**Exercise requirements:**
Of all the lines in the entries below, give again exactly those starting at the line containing "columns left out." and ending at the line containing "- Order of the", both ends included, and no others.
◇ ◇ ◇ ◇ ◇ ◇ ◇
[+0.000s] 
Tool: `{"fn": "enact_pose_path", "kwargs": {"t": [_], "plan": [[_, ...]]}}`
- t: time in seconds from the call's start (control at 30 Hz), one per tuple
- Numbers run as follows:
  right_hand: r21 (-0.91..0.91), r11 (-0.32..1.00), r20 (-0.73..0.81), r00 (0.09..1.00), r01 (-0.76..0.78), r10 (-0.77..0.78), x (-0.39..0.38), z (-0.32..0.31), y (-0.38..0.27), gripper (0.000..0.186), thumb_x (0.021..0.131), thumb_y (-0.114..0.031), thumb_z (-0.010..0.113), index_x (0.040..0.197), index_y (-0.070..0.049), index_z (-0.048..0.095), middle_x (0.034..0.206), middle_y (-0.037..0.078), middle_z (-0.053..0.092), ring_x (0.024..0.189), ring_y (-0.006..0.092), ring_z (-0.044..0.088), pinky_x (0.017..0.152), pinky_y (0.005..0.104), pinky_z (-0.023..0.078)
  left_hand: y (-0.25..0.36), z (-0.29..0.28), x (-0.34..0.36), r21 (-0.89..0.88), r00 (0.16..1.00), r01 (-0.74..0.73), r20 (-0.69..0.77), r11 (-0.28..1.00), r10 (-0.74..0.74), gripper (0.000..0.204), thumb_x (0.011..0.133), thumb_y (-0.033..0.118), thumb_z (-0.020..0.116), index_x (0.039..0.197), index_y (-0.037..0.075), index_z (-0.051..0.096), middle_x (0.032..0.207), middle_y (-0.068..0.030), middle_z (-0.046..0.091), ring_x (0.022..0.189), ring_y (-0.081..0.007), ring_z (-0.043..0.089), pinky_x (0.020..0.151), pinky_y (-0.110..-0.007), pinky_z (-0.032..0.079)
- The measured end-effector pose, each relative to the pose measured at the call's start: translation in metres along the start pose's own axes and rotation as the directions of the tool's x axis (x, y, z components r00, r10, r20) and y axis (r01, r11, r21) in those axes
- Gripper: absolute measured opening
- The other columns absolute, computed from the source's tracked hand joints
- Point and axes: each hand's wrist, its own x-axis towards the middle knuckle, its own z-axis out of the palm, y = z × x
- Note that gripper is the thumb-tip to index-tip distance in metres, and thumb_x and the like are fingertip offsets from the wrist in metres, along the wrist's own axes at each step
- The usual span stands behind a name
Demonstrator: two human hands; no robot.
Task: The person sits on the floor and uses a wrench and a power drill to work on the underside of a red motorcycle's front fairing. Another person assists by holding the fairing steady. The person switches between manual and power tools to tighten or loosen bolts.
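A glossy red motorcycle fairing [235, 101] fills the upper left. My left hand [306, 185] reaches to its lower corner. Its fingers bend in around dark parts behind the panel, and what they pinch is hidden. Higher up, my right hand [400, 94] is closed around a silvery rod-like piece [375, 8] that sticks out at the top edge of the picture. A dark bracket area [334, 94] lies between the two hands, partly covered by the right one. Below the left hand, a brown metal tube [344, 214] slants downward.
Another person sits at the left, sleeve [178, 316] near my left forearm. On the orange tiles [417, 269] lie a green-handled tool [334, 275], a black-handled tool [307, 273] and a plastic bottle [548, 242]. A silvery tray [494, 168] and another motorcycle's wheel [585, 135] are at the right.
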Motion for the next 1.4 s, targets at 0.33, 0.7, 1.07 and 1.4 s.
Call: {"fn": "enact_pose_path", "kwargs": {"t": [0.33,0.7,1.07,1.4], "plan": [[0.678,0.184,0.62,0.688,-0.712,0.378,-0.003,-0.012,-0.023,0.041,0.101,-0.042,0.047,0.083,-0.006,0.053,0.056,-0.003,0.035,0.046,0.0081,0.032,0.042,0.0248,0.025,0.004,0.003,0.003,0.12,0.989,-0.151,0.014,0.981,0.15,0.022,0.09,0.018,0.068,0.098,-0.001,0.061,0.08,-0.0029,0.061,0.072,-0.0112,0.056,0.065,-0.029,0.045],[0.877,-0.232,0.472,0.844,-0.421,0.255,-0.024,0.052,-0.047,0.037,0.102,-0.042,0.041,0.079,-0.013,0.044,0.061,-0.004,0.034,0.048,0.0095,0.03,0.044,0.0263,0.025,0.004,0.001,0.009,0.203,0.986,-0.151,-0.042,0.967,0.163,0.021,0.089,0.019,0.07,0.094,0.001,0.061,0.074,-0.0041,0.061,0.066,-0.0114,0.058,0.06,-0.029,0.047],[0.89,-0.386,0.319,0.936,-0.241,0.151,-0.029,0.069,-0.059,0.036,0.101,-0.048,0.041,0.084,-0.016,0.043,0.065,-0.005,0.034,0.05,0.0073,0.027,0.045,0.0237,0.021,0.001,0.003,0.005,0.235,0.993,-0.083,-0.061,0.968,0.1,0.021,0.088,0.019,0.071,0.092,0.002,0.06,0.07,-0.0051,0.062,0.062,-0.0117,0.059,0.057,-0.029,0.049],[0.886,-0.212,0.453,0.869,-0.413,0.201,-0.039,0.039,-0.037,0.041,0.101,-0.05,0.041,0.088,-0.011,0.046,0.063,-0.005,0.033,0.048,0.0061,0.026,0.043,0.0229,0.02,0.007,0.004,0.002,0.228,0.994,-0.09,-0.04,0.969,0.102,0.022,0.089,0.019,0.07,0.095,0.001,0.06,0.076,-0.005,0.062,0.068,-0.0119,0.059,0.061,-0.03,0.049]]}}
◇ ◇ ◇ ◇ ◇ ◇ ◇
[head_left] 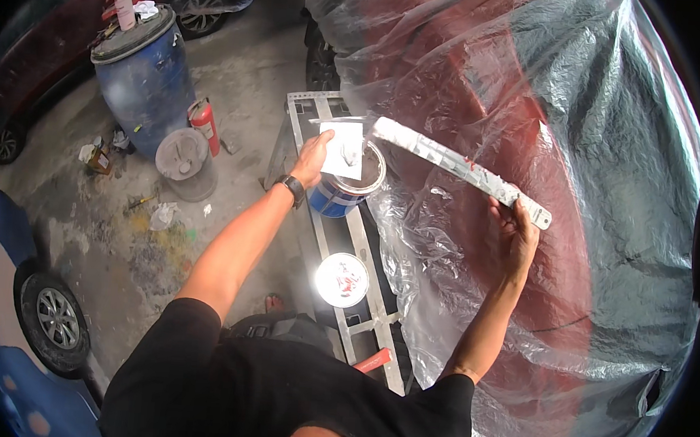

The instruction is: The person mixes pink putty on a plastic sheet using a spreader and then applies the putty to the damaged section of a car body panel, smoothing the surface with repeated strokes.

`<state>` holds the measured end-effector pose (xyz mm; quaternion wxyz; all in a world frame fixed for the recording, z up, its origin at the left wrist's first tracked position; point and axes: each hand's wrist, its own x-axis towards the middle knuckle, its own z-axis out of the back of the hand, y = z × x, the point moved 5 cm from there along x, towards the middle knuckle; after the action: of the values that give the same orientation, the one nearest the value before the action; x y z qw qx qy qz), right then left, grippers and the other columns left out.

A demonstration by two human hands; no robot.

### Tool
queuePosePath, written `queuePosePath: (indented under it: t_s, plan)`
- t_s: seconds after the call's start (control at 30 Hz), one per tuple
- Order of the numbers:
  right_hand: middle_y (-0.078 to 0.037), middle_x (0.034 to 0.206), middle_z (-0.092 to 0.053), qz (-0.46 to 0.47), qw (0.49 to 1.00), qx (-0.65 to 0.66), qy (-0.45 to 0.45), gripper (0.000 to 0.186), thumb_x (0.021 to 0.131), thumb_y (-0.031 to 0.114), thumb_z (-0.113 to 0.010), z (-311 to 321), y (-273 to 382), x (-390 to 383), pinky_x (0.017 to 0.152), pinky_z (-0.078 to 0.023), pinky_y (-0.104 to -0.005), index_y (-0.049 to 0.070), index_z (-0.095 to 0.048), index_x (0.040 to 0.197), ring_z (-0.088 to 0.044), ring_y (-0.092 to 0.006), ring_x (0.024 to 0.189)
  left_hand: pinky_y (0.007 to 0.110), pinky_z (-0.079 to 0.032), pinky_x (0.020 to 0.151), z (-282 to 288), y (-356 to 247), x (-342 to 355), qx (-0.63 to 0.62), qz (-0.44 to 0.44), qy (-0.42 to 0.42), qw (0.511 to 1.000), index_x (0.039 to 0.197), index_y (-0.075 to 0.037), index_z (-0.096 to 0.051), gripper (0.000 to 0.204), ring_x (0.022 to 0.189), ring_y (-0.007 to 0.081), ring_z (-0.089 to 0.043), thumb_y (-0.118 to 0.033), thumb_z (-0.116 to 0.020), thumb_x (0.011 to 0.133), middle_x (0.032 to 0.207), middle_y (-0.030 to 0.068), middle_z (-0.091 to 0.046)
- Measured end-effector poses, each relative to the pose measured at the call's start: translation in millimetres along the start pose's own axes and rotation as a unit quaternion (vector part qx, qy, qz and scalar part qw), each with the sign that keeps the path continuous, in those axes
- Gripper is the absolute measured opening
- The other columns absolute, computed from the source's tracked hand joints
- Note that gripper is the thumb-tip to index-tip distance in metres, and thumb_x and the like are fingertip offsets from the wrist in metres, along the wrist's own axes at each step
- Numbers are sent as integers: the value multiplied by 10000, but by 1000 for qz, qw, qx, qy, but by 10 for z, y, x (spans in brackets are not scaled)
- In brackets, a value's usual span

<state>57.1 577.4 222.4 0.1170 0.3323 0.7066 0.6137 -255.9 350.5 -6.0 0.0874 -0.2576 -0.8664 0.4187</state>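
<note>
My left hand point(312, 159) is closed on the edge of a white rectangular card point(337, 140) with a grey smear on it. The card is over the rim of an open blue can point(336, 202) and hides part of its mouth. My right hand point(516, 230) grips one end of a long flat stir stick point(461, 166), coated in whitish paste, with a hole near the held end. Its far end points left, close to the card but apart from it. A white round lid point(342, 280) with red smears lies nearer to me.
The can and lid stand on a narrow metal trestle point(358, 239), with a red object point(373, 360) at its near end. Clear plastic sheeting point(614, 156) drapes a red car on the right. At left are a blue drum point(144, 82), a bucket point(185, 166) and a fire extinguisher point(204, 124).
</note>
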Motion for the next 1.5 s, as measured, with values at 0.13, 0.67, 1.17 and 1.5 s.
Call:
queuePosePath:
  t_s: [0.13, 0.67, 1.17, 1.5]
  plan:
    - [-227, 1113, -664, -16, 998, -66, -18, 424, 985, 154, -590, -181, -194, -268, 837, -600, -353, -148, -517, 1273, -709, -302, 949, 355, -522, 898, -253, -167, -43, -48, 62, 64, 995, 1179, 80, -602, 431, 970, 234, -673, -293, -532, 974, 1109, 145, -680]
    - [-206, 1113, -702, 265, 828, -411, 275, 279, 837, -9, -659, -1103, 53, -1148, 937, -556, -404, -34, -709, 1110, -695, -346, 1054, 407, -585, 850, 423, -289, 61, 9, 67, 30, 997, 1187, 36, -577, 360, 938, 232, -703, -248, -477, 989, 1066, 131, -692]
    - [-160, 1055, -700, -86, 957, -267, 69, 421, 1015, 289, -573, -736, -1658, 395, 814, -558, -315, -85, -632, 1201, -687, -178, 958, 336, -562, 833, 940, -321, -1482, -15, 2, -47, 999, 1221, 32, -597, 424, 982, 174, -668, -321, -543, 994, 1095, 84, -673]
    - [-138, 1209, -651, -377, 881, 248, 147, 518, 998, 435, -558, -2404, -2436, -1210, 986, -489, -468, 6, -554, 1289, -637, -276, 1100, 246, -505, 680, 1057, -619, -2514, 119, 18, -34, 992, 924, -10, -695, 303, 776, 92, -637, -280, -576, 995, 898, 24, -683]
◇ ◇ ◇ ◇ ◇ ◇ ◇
**Output below:**
`<state>` holds the measured end-effector pose (xyz mm; quaternion wxyz; all in a world frame fixed for the recording, z up, its origin at the left wrist's first tracked position; point and axes: each hand's wrist, its own x-axis towards the middle knuckle, its own z-axis out of the back of the hand, y = z × x, the point moved 5 cm from there along x, towards the middle knuckle; after the action: of the values that give the same orientation, the one nearest the value before the action; x y z qw qx qy qz), right then left, grippers and the other columns left out.

A demonstration by two human hands; no robot.

### Tool
queuePosePath, written `queuePosePath: (indented under it: t_s, plan)`
- t_s: seconds after the call's start (control at 30 Hz), one per tuple
- Order of the numbers:

Nothing more is required for this exercise.